▶ _INSTRUCTIONS FOR THE TASK_
The entries below hold a line with "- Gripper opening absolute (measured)" and a line with "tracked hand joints". Return those lines and all that lie between them, exactly and only.

*** AVAILABLE RECORDS

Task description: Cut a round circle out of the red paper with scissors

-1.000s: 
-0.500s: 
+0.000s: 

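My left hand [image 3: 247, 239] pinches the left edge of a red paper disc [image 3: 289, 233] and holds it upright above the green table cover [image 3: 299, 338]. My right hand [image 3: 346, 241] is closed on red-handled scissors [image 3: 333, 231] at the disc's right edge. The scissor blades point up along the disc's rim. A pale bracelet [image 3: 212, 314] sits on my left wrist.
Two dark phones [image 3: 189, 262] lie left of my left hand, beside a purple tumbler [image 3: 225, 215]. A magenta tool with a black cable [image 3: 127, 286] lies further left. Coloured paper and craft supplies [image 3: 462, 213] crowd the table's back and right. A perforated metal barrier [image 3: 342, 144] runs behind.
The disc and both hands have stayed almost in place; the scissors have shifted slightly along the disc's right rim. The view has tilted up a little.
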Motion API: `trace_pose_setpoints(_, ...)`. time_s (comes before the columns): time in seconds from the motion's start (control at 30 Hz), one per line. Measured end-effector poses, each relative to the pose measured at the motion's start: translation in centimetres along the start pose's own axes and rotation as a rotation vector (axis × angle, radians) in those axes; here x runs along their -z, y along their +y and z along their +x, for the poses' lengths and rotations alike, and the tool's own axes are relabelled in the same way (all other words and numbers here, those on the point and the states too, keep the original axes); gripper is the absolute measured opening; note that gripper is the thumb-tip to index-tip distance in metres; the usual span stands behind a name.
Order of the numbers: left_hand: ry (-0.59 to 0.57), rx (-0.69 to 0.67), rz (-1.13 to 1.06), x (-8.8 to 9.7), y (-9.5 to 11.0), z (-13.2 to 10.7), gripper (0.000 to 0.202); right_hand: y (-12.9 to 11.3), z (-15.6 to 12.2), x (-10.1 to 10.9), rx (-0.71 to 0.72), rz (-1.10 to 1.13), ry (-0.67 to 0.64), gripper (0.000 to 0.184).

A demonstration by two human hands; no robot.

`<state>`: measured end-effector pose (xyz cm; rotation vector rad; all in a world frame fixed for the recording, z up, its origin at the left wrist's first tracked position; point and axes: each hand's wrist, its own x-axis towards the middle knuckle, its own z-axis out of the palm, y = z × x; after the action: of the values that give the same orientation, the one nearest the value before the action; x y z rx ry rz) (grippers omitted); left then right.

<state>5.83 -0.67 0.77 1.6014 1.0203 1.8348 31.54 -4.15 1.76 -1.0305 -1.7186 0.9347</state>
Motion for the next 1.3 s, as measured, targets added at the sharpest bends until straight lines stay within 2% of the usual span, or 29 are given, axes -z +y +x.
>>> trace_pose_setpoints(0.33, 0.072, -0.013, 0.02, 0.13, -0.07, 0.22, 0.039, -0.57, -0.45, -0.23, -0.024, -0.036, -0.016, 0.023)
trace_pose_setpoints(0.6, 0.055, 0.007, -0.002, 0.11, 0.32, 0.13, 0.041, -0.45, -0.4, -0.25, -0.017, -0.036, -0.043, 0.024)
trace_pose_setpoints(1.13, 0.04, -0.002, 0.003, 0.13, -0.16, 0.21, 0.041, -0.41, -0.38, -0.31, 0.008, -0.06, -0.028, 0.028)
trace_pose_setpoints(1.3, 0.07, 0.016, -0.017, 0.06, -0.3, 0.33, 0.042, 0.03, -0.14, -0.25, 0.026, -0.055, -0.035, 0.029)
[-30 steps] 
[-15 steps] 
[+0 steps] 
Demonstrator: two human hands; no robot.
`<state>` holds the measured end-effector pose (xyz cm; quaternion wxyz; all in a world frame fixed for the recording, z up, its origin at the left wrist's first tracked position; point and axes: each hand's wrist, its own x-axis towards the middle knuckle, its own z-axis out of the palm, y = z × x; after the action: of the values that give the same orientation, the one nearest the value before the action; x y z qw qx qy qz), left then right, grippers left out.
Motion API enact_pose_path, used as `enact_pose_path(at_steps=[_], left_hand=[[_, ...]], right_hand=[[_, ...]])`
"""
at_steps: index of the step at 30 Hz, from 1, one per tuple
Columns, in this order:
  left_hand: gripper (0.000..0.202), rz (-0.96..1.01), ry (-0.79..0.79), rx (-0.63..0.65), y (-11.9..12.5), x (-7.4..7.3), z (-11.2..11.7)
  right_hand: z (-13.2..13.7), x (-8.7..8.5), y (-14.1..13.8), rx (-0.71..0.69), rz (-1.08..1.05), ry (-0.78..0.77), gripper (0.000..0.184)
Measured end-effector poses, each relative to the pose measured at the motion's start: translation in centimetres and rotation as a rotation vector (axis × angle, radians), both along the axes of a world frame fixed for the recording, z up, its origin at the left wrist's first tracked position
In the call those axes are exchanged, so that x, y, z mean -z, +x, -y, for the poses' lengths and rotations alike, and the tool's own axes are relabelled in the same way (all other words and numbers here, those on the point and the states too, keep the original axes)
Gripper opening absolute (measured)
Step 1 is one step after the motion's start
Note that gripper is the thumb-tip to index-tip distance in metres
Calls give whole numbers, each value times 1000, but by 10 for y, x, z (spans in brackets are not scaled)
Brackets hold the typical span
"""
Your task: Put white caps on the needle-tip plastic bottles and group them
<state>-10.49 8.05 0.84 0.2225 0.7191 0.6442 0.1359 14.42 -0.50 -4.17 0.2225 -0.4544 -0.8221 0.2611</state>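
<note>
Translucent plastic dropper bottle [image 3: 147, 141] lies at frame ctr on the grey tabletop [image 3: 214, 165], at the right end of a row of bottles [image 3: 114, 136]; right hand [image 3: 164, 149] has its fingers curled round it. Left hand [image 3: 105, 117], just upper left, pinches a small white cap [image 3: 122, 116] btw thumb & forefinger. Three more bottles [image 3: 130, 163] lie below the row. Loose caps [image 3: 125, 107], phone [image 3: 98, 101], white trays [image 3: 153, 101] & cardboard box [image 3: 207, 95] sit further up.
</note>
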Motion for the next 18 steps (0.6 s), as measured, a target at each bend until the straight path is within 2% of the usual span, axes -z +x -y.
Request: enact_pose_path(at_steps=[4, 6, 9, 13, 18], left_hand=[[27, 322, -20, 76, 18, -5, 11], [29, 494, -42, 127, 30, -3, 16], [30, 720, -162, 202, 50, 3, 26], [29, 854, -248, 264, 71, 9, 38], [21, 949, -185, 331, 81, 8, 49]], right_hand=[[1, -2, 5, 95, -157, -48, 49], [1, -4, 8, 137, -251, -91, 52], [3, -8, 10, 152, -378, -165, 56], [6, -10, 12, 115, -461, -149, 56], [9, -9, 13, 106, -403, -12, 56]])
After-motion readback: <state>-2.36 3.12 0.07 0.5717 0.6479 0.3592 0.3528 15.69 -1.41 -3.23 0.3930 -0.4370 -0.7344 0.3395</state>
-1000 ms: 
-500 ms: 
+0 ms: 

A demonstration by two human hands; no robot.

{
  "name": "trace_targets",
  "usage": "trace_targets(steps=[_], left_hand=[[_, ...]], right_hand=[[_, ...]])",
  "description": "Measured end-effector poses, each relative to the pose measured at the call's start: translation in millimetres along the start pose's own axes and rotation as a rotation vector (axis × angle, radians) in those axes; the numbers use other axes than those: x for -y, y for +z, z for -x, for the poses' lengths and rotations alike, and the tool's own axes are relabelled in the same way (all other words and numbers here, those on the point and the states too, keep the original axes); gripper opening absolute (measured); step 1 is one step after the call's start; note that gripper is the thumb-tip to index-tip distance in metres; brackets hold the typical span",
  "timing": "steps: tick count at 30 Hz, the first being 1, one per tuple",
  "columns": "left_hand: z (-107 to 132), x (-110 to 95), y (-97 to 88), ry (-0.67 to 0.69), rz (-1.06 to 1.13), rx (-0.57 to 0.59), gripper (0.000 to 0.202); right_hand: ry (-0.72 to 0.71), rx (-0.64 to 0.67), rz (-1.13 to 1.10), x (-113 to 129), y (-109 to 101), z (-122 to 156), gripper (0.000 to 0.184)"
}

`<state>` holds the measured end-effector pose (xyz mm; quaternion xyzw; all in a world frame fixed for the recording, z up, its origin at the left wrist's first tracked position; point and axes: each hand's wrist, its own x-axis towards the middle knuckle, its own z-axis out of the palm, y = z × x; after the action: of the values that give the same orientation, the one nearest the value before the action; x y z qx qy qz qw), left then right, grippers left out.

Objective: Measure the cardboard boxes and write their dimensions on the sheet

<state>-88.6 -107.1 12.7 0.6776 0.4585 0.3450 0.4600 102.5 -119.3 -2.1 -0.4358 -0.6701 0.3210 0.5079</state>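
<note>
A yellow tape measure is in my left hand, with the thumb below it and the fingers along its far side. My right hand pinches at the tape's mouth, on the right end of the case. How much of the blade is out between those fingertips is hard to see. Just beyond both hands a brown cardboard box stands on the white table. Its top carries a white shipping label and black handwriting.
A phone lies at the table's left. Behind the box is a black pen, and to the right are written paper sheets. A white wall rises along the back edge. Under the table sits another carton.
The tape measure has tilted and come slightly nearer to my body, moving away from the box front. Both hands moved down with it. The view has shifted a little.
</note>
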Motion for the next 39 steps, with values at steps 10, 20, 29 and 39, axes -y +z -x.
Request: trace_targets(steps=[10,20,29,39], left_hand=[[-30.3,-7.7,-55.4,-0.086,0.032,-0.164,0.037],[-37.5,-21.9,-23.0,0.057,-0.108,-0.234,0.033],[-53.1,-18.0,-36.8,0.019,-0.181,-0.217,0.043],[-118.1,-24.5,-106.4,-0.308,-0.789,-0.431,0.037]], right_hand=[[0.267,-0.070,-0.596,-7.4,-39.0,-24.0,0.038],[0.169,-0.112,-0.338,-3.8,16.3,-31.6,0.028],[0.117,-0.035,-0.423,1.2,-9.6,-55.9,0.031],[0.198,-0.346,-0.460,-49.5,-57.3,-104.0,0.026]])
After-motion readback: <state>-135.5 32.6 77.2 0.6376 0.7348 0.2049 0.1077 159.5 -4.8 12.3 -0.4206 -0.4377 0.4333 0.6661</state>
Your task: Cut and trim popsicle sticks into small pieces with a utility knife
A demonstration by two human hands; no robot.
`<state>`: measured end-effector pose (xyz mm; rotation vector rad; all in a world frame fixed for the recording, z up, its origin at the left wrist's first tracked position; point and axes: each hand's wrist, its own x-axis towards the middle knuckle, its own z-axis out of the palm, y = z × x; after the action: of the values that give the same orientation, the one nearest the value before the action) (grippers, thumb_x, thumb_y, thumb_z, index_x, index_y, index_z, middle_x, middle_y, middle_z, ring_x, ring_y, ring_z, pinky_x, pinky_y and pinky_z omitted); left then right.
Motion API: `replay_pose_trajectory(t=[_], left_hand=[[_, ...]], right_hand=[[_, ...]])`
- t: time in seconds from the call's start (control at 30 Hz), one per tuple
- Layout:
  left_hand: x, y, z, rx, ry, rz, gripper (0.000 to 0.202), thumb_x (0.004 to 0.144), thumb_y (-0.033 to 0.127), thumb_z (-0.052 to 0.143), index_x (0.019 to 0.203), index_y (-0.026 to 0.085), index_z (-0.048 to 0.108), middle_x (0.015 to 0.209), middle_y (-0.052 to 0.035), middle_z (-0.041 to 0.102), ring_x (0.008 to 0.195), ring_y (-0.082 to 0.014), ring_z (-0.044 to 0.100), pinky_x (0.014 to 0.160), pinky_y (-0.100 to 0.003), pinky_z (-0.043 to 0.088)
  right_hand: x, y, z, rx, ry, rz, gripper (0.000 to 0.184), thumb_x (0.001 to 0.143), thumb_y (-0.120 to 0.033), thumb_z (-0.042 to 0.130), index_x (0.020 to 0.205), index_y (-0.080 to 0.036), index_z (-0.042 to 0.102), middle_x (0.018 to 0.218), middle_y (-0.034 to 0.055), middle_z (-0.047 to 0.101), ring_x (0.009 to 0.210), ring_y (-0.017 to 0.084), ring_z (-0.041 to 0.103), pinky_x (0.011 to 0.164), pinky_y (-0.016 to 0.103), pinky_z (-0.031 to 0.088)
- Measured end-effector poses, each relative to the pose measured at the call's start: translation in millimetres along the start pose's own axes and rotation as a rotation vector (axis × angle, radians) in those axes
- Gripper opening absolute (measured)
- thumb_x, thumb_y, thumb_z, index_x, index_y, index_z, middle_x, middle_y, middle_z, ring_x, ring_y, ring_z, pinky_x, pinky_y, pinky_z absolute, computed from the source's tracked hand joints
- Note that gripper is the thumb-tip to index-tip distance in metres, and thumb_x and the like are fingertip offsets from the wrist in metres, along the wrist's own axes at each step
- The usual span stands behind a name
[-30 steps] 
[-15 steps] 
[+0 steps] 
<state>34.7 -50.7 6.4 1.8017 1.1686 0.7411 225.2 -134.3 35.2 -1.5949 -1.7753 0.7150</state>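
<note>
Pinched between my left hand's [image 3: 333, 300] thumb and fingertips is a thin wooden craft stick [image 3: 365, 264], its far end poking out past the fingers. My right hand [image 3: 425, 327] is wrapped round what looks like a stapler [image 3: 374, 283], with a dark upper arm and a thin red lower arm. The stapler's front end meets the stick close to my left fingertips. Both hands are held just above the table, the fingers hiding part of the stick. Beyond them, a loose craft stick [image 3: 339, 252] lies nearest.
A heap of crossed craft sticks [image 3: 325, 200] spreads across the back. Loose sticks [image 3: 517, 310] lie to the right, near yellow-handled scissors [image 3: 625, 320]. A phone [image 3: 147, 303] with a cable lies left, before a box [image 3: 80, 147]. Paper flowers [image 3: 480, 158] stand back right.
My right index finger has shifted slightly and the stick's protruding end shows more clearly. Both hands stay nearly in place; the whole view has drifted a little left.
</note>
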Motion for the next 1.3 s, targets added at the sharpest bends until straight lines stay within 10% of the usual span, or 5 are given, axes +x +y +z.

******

▶ _ANSWER_
- Gripper opening absolute (measured)
- thumb_x, thumb_y, thumb_z, index_x, index_y, index_z, middle_x, middle_y, middle_z, ring_x, ring_y, ring_z, pinky_x, pinky_y, pinky_z absolute, computed from the source's tracked hand joints

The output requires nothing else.